Capturing medication factors under different guiding objectives
In practice, due to increased constraints in medication administration, hospitals and doctors can optimize and adjust according to the specific claims of families. For example, if some families pursue the duration of medication, they can be optimized according to the AF-MF matrix.

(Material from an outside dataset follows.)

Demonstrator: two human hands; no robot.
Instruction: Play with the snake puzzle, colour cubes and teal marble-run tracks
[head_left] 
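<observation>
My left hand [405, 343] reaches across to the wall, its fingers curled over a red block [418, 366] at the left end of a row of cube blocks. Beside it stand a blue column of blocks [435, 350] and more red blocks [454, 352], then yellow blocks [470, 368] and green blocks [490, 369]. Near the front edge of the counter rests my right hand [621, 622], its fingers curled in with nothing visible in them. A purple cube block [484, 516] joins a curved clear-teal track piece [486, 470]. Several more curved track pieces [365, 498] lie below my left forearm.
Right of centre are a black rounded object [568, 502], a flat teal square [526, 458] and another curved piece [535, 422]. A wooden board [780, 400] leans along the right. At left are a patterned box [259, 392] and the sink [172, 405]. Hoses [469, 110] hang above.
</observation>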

Specifically, parental perception was the most critical and primary reference variable when pursued with medication duration. This is also more consistent with reality. The lack of parental perception can lead to conflicts between the doctor and the family, and too much strife and medication violation (not exercised according to the prescription in the actual medication by the parents) can lead to a failure in the assessment of the medication. Child receptivity to drugs is the second most crucial factor, with about 97.6% of the importance of the reference variable (parental perception). Good medication acceptance in children accelerates the time to take medication and avoids prolonged medication procrastination or dependence. The remaining essential factors were physician literacy (83.7%), health records (70.1%), child status (69.7%), medication punctuality (59.8%), and disease variability (55.8%), with less than 50% of the remaining factors. This is highly consistent with the reality that more competent doctors tend to cure the disease and shorten the medication cycle; the establishment of a health record helps to share some of the data of the child, which can lead to a suitable prescription for future medication; the status of the child is an important starting point for medication, and milder illnesses contribute to a quicker recovery; and punctuality of medication and changes in disease are also closely related to the length of drugs.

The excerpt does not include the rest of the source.